The response would have been pretty obvious because databases, especially in busy and mission-critical environments, are subject to a lot of changes from a lot of users, either simultaneously or almost simultaneously.
Databases need IOPS (input/output operations per second) and they need some way of enforcing consistency of data, meaning block access SAN storage has long been the way to deliver that.
However, that “no” answer may have changed over the past few years to something more like a “maybe”.
With the rise of databases that use in-memory storage, IOPS are in plentiful supply close to compute, so it has become possible for object storage to be the site for bulk storage of datasets, with segments moved to memory during processing.
But does this constitute database operations using object storage?
SANs good for IOPS but capacity a bottleneck
For a couple of decades, SAN block access storage was the go-to for running databases and the enterprise applications built on them. IOPS was king, as potentially numerous I/O requests hit the database from client systems.

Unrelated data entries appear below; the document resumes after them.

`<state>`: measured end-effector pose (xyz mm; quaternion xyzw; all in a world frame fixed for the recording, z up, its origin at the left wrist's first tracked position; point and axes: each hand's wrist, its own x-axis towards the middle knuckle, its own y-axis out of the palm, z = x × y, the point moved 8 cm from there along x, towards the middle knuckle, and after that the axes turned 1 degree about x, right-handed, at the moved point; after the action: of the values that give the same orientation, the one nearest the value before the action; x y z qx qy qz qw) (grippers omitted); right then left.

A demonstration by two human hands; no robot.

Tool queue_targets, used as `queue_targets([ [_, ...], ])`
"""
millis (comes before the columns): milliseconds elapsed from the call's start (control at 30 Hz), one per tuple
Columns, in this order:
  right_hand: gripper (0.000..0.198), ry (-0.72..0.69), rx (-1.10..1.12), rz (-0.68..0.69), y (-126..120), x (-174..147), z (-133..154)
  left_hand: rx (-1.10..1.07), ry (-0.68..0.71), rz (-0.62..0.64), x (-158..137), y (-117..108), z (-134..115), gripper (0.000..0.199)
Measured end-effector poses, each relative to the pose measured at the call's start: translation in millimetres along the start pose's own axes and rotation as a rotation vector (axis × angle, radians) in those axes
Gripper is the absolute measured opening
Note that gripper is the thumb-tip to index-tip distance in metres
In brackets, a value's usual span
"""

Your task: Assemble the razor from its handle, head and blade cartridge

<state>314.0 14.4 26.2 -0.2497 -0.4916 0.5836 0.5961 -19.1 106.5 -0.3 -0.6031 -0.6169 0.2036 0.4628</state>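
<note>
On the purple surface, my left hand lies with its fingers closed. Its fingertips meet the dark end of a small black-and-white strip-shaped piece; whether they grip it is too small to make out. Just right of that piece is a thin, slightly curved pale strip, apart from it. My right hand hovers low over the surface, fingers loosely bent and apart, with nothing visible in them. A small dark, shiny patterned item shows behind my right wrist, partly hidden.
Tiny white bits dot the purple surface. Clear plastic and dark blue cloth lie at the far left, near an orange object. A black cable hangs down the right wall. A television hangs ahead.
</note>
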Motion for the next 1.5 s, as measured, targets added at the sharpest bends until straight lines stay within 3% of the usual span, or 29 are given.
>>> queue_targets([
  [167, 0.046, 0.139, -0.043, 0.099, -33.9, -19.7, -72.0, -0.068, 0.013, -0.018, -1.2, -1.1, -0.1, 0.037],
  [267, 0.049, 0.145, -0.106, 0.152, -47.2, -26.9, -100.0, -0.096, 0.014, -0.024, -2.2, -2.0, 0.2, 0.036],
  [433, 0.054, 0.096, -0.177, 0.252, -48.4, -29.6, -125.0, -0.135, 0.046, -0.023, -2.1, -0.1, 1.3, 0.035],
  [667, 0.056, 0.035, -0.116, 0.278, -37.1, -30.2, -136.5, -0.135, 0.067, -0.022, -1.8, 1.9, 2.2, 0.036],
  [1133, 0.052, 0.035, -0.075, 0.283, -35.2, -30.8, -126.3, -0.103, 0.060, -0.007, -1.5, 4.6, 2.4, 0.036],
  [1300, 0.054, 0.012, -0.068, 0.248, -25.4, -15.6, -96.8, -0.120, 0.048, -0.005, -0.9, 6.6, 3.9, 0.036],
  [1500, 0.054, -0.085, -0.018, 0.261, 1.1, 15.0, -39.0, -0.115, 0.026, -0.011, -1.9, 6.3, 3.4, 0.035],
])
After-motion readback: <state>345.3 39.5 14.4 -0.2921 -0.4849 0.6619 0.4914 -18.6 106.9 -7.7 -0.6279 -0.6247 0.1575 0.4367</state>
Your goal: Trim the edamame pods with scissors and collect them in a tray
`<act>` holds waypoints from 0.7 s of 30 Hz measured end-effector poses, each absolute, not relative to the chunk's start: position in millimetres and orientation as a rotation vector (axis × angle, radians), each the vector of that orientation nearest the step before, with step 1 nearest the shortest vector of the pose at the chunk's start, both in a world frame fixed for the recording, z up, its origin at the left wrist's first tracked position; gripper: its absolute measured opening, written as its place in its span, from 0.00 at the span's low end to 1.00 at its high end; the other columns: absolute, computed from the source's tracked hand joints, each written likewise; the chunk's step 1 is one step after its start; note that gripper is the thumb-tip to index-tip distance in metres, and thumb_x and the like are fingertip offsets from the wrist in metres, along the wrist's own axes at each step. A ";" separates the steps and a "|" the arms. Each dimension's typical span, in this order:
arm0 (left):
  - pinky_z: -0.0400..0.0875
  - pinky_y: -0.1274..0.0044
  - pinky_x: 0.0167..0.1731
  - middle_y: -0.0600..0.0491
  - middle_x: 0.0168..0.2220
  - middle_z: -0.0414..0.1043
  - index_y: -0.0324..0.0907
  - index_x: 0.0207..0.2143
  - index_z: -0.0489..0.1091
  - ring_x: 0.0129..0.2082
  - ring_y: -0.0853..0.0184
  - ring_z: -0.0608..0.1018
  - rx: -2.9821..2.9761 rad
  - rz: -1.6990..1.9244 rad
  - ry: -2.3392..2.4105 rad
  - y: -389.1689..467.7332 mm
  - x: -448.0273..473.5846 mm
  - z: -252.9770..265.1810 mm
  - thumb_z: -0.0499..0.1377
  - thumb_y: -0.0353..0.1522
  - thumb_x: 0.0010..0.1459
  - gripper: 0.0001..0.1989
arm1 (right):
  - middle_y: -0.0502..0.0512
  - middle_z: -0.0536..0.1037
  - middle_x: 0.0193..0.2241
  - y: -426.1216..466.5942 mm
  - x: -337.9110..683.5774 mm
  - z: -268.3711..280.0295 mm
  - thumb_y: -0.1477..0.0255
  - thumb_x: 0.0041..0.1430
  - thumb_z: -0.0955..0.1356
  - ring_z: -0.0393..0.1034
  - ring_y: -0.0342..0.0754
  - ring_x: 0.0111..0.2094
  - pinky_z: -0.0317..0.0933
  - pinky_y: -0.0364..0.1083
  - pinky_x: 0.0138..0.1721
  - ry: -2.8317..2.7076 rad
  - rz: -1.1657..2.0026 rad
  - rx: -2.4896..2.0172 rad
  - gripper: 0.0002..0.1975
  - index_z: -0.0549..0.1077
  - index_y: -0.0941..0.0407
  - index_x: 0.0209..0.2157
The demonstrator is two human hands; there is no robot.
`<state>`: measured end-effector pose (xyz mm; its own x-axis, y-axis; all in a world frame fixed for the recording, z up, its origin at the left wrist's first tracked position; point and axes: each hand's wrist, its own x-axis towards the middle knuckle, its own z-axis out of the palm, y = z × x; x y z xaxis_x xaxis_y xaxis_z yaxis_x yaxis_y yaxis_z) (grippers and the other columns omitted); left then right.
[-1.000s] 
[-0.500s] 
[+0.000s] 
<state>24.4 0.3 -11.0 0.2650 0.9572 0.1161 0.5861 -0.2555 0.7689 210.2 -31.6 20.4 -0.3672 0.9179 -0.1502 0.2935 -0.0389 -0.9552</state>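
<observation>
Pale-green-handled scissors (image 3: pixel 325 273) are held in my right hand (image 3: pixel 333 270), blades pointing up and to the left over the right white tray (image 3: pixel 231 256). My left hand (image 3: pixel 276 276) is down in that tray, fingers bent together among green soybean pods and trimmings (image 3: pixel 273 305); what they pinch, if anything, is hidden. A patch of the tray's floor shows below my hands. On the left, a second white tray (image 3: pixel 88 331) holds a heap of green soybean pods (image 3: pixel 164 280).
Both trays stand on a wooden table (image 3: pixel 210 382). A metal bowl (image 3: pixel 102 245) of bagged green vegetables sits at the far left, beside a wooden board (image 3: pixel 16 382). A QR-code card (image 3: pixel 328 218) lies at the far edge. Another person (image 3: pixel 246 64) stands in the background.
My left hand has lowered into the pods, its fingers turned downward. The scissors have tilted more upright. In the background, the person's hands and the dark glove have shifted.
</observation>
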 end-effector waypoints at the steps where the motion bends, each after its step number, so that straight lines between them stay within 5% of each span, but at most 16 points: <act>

To cope, SANs got ever larger and more performant, with the eventual mainstream adoption of very quick – in IOPS terms – flash media. NetApp’s current advice on storage sizing for SAP HANA, for example, is in terms of (presumably on-site) SAS HDDs and flash capacity.
But while SANs can deliver in terms of IOPS – even if that becomes partially redundant as application databases go in-memory – they still have their limits, and that is in terms of scale.
Here, object storage excels. It cannot produce the kind of IOPS that a SAN can provide to database operations, but it can give throughput in large volumes.
There are two good reasons as to why that’s a big deal right now. One, for several years the volumes of data being analysed have grown ever larger. With block or file access storage starting to become unwieldy above 100TB, object storage looks like a good bet with its ability to scale to PBs.
At the same time, object storage has become the de facto storage mode for the cloud, adding to its prevalence both off-site and on-site. In addition, as part of the backdrop, we’ve seen the emergence of in-memory database-based applications such as SAP HANA delivered in the cloud.
A big benefit of cloud object storage is the low cost. On Amazon, for example, file or block storage can cost 10x more than object storage.
Object storage, S3 as bulk storage for databases, AI/ML
With the emergence of object storage, and in particular S3, we have seen the rise of its use as bulk storage that can be delivered to in-memory database work and for AI/ML analytics.
Alongside this trajectory has been the emergence of databases that will work with S3 (or S3-compatible storage) as a data store, such as MongoDB, CockroachDB, MariaDB and Teradata. Cloud data warehousing phenomenon Snowflake is also S3-based.
But we need to remember the limitations. SANs work well with databases because user requests are literally dipping into and reading, writing, and so on, to parts of files. Mechanisms exist to limit the potential for clashes between user requests.
Object storage cannot work in the same way as a data source for databases as files can, with blocks within that can be manipulated, but you can store data to much greater capacities in object storage.
The architecture for object storage and work with databases is different, with the latter staged to memory for working processes and then re-sent to the object backing store.
Does that make object storage more like an archive in these cases? Possibly, although suppliers such as Minio have taken on the challenge of providing rapid access to datasets stored in object storage for database and analytics use cases. Minio calls it “warm” storage, so it’s clearly not blisteringly quick in I/O terms and majors on throughput.
S3 Select – S3 meets SQL
The idea of very large object stores with the possibility of choosing the subset of data you want and working on that is the idea behind S3 Select. Here you use SQL query statements to filter the contents of a data store and just pull the data you want. This cuts data egress costs and gives you a smaller dataset and lower latency.
Results from S3 Select are available in CSV, JSON and Apache Parquet formats, and you can perform queries from the AWS console, command line or via APIs, meaning it’s quite possible to select data from S3 for analysis on faster, local compute.
It’s not really a database, however. And with data coming in specific formats, such as CSV and JSON, it will need some coding to wrangle it into your analysis tool of choice.
So, is object storage any good for databases?
The verdict is: it depends – or, not really.
Object storage can’t store databases in a way that provides multiple users with access consistent with atomicity, consistency, isolation, durability (ACID) principles. Object storage is out for use cases that would satisfy transactional processing needs. Object storage doesn’t have the I/O or the sub-file locking mechanisms to do this.
Object storage does, however, excel at storing large volumes of data, of which a subset can be downloaded – at potentially high rates of throughput – for retention on memory during local processing. These are the types of approaches pushed by the likes of Minio and possibly in use cases that use AWS S3 Select. But we’re mostly then talking about batch processing of data in analytics settings.